PROBLEM REQUIREMENTS —
Would you filter the listing below so that only lines with the word "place" remain?

INFORMATION SHOWN —
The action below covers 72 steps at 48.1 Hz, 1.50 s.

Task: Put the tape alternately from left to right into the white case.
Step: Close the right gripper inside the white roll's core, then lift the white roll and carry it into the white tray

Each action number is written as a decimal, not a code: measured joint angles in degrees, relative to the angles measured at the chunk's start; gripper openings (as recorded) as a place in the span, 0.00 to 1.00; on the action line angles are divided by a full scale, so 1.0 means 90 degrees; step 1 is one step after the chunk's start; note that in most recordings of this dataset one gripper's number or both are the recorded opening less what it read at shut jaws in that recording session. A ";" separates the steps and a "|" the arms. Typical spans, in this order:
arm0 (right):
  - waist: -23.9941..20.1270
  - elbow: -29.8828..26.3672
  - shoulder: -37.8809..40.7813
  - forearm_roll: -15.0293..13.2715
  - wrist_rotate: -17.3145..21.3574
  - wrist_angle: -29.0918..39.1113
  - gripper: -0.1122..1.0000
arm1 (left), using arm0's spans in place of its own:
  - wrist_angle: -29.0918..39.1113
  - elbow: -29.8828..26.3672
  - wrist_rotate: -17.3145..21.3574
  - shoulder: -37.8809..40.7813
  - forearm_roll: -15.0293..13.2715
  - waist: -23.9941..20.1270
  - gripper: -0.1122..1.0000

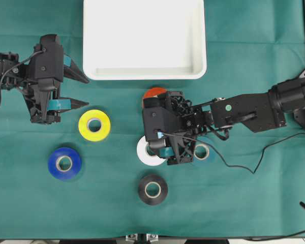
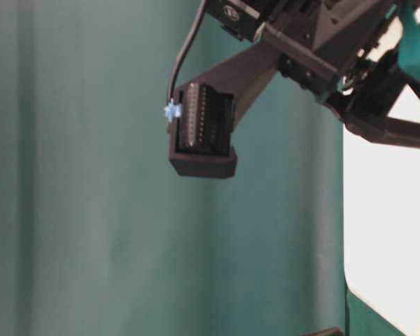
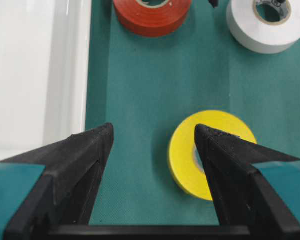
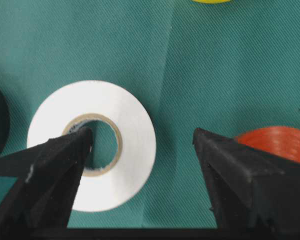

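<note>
While the white case [image 1: 144, 39] lies empty at the far side of the desk [image 1: 244, 198], six tape rolls are seen on the green cloth nearer. The right gripper [image 4: 142, 137] is spread wide over the white roll [image 4: 92, 145], holding nothing; the left gripper [image 3: 154, 132] is held wide beside the yellow roll [image 3: 185, 155].

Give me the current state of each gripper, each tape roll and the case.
Left gripper: open, holding nothing.
Right gripper: open over the white tape roll.
Shallow white plastic case: empty.
Yellow roll, blue roll, black roll, red roll: flat on cloth.
Teal roll: mostly hidden.
</note>
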State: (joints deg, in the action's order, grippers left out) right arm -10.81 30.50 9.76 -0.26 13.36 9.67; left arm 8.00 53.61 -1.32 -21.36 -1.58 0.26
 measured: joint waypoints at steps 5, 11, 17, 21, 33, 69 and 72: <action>-0.0010 -0.0039 0.0098 0.0000 0.0000 0.0000 0.90 | 0.0000 0.0000 0.0000 0.0000 0.0000 0.0000 0.96; -0.0020 -0.0078 0.0225 0.0000 0.0000 0.0000 0.90 | 0.0010 -0.0010 0.0010 0.0000 0.0000 0.0000 0.96; -0.0020 -0.0107 0.0322 0.0000 0.0000 0.0000 0.90 | 0.0029 -0.0029 0.0010 0.0000 0.0010 0.0000 0.96; -0.0020 -0.0117 0.0391 0.0000 0.0000 -0.0010 0.89 | 0.0039 -0.0029 0.0010 0.0000 0.0000 0.0000 0.96; -0.0020 -0.0127 0.0547 0.0000 0.0020 -0.0068 0.89 | 0.0039 -0.0029 0.0000 0.0000 0.0000 0.0000 0.96; -0.0049 -0.0215 0.0557 -0.0146 0.0020 -0.0068 0.36 | 0.0068 -0.0029 0.0000 0.0000 0.0000 0.0000 0.96; -0.0049 -0.0215 0.0557 -0.0137 0.0010 -0.0059 0.36 | 0.0068 -0.0029 0.0000 0.0000 0.0000 0.0000 0.96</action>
State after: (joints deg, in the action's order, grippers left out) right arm -11.25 28.56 14.77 -1.49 13.45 9.14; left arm 8.61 53.35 -1.32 -21.36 -1.58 0.26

OUTPUT BELOW —
Each action number is written as a decimal, not a code: measured joint angles in degrees, relative to the angles measured at the chunk's start; gripper openings (as recorded) as a place in the span, 0.00 to 1.00; on the action line angles are divided by a full scale, so 1.0 means 90 degrees; step 1 is one step after the chunk's start; note that in most recordings of this dataset one gripper's number or both are the recorded opening less what it read at shut jaws in that recording session. A ";" separates the steps and a "|" the arms. Typical spans, in this order:
arm1 (left), using arm0's spans in place of its own:

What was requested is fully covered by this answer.